#### [Action item]
Every line of the records below from the line with "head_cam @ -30" up to and including the line with "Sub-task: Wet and" must be reproduced exactly, and no line outside that range.

Stored entries
▼

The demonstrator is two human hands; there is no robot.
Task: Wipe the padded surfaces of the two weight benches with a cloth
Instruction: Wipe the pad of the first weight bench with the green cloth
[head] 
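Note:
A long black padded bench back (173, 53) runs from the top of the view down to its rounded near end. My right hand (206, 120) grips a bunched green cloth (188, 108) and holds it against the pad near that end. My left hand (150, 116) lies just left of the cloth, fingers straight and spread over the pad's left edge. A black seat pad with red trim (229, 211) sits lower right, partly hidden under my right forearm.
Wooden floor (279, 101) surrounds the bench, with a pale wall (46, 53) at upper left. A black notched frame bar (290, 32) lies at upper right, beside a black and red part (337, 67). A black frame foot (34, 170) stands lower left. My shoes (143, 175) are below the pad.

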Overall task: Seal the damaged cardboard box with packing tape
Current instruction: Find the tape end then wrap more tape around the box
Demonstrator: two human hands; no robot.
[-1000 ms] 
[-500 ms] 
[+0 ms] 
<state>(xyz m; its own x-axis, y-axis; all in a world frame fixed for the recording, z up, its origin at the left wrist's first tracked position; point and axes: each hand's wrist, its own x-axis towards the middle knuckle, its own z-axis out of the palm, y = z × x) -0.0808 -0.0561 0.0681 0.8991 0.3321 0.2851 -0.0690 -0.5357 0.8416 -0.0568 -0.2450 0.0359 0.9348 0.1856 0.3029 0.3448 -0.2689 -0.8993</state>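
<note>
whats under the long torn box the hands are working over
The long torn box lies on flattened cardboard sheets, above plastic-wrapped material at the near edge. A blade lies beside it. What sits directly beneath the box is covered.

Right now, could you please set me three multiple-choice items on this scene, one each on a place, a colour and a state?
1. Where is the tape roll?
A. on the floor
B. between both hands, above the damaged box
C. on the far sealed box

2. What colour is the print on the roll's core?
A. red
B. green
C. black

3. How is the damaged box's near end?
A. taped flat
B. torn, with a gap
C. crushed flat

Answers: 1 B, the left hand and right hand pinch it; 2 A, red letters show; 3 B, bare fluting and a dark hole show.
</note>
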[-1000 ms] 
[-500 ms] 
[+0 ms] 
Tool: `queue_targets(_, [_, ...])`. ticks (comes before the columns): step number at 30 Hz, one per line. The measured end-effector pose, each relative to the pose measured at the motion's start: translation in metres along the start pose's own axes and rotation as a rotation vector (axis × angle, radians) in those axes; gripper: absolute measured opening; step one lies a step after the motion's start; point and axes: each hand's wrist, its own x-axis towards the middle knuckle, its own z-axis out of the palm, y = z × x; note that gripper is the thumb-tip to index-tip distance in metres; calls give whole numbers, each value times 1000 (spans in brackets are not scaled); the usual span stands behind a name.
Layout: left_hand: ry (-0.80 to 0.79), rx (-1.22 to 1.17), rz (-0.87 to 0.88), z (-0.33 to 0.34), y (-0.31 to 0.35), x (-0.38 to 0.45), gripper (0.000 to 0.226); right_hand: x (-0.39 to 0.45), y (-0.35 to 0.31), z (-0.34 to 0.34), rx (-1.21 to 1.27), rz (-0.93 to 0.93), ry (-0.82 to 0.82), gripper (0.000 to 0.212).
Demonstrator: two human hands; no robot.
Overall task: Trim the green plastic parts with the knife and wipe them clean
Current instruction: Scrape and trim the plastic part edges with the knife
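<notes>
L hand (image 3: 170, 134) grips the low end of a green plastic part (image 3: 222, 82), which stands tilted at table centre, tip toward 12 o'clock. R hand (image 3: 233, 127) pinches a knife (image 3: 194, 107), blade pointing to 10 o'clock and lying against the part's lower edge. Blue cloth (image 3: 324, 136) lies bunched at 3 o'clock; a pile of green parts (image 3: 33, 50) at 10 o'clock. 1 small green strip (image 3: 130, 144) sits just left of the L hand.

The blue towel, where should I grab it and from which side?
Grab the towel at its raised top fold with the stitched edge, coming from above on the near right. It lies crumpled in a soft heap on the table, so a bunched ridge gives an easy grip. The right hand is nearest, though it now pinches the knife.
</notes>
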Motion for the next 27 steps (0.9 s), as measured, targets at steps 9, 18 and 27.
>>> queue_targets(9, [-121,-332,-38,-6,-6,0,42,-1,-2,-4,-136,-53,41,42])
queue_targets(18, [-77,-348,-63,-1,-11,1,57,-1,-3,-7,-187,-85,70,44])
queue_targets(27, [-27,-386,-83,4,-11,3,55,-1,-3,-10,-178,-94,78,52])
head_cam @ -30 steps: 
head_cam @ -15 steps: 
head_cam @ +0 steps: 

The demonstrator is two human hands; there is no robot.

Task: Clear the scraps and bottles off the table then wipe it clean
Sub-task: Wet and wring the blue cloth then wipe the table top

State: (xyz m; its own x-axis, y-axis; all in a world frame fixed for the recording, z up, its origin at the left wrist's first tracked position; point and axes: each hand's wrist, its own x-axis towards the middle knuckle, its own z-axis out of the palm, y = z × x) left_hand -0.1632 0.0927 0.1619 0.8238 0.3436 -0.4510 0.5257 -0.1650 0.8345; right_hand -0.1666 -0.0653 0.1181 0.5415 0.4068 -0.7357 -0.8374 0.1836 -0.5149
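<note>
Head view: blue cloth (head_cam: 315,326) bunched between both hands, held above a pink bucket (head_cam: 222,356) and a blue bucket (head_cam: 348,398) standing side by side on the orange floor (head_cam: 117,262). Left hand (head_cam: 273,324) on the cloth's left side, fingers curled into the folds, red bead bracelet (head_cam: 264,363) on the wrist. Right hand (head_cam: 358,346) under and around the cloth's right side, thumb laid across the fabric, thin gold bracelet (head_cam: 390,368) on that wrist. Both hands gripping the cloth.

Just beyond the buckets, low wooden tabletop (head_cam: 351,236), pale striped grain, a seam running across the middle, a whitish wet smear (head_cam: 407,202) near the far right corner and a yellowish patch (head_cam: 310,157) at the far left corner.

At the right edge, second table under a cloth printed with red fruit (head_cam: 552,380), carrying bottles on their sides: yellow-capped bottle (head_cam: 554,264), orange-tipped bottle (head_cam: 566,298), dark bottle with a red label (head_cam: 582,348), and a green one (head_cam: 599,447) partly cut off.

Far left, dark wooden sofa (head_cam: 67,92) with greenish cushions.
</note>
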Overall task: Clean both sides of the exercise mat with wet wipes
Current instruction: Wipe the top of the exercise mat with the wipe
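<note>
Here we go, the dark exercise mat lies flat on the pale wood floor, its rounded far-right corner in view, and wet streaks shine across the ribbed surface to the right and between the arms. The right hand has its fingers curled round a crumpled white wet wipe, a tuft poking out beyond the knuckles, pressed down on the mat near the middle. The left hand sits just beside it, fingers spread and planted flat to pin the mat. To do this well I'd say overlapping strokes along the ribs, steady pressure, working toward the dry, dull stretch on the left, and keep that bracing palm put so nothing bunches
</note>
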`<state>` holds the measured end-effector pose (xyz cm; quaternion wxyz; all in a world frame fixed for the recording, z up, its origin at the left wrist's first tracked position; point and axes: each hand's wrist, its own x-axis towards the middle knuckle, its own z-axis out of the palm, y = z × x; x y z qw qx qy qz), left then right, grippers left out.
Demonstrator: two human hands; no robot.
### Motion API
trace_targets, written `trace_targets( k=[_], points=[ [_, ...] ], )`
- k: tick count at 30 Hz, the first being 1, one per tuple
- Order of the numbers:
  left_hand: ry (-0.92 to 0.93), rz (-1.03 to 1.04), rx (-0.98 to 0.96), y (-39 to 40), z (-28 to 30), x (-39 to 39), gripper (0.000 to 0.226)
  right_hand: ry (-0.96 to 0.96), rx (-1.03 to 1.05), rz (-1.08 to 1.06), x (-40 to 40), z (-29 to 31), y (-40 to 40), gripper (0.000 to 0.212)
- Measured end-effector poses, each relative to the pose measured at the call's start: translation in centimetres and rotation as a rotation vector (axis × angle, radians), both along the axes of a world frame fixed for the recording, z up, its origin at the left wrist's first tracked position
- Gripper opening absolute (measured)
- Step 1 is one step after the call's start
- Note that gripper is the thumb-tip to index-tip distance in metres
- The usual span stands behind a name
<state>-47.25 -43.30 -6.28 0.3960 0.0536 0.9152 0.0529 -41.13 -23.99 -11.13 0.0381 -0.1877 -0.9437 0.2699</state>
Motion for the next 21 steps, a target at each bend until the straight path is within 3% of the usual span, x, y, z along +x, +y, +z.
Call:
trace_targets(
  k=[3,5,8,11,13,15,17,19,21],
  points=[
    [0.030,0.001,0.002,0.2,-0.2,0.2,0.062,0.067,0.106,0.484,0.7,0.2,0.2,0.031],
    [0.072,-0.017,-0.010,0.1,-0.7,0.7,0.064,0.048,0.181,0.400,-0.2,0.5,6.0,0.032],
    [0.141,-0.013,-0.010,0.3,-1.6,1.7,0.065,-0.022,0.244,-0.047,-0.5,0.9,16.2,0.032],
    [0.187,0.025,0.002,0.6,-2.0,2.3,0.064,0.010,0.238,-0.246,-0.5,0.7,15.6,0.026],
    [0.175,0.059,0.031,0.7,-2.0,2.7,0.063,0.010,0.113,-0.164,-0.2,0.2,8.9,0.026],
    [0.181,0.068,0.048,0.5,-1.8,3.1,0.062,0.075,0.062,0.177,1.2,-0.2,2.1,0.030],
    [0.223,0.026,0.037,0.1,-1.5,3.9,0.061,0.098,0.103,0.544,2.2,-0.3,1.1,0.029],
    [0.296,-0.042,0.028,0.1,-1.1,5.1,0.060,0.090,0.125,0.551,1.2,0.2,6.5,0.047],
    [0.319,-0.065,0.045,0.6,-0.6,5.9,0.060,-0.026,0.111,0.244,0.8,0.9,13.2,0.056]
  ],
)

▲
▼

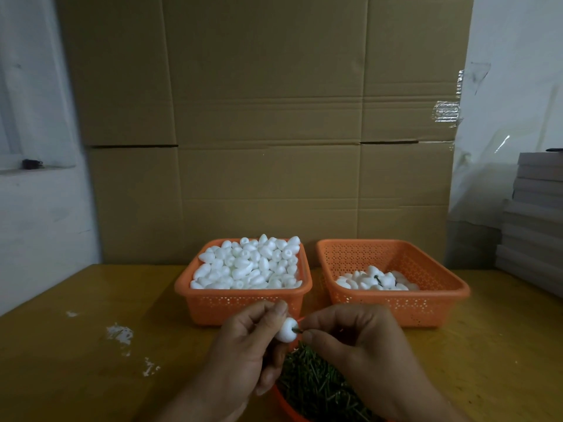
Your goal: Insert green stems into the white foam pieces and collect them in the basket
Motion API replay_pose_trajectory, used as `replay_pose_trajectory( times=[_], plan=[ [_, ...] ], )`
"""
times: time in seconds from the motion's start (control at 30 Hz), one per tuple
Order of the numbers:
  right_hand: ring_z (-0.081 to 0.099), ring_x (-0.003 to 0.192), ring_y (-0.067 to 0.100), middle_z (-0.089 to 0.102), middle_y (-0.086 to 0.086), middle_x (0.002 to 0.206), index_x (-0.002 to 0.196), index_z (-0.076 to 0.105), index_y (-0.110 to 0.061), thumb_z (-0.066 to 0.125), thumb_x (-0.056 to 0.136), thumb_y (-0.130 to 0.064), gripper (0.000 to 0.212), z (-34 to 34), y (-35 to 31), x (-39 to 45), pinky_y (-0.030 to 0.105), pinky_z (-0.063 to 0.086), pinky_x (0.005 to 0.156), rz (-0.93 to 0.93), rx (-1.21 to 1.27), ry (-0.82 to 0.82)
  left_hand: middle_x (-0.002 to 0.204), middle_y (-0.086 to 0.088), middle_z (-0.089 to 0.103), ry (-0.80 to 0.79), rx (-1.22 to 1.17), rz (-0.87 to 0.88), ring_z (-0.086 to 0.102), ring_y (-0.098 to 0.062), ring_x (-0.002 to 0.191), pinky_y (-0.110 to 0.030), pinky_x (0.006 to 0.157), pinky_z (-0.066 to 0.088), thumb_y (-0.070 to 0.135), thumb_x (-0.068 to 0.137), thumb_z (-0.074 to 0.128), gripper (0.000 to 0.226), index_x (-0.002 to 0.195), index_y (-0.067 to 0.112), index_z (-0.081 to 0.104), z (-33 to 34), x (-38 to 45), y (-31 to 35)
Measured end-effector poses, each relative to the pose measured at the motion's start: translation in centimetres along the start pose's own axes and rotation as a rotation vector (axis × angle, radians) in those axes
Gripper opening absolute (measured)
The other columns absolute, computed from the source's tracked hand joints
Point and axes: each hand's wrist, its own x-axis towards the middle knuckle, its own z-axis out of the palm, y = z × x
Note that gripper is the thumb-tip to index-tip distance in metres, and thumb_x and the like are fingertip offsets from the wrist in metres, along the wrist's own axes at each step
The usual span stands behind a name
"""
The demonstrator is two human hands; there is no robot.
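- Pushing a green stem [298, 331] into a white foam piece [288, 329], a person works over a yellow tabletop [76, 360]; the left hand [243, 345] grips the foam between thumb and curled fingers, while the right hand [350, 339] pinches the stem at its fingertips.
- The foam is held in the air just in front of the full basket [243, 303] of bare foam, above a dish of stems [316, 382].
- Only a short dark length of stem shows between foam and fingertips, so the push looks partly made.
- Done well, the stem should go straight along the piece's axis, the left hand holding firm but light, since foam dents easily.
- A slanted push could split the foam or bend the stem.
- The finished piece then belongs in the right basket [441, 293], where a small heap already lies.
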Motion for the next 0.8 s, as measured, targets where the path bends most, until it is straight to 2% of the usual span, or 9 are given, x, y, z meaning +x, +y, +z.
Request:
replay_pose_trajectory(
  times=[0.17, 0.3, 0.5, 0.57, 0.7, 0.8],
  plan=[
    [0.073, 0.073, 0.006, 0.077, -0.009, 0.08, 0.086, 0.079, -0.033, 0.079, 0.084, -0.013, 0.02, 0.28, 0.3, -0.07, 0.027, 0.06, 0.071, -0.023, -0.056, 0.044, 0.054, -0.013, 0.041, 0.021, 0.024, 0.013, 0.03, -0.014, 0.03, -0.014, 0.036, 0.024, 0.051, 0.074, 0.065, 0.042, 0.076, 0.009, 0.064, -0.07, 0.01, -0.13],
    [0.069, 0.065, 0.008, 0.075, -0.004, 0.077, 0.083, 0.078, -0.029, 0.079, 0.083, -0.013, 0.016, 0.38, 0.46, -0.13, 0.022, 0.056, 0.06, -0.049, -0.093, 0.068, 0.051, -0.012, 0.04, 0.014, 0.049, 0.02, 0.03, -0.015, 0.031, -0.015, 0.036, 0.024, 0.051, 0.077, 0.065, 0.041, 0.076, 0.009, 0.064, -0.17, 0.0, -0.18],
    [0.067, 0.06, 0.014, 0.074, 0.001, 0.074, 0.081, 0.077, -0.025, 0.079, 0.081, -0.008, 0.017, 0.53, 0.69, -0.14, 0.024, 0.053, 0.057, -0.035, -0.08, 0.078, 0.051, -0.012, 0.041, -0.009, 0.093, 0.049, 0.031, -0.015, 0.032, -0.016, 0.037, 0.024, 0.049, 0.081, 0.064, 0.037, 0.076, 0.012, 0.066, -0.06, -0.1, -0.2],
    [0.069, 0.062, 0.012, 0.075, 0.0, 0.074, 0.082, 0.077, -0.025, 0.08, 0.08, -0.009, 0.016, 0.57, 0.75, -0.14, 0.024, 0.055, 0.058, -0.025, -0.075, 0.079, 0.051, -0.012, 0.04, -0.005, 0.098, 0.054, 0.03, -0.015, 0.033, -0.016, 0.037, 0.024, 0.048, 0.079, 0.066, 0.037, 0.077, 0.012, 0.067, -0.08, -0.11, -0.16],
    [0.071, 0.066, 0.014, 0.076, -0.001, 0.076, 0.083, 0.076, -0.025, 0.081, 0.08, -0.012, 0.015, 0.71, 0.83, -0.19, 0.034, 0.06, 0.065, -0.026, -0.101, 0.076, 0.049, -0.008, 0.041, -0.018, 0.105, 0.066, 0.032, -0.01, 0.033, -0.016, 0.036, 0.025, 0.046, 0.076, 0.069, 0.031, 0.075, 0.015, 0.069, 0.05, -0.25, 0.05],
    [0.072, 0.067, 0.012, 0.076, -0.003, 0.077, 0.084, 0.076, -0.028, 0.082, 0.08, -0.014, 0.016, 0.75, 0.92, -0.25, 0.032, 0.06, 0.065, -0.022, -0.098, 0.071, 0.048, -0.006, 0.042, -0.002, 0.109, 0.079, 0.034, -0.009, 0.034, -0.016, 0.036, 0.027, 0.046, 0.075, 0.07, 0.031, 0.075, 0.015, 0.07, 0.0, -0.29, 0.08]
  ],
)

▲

#### [Reply to the task]
head_cam @ -30 steps: 
head_cam @ -15 steps: 
head_cam @ +0 steps: 

The demonstrator is two human hands; there is no robot.

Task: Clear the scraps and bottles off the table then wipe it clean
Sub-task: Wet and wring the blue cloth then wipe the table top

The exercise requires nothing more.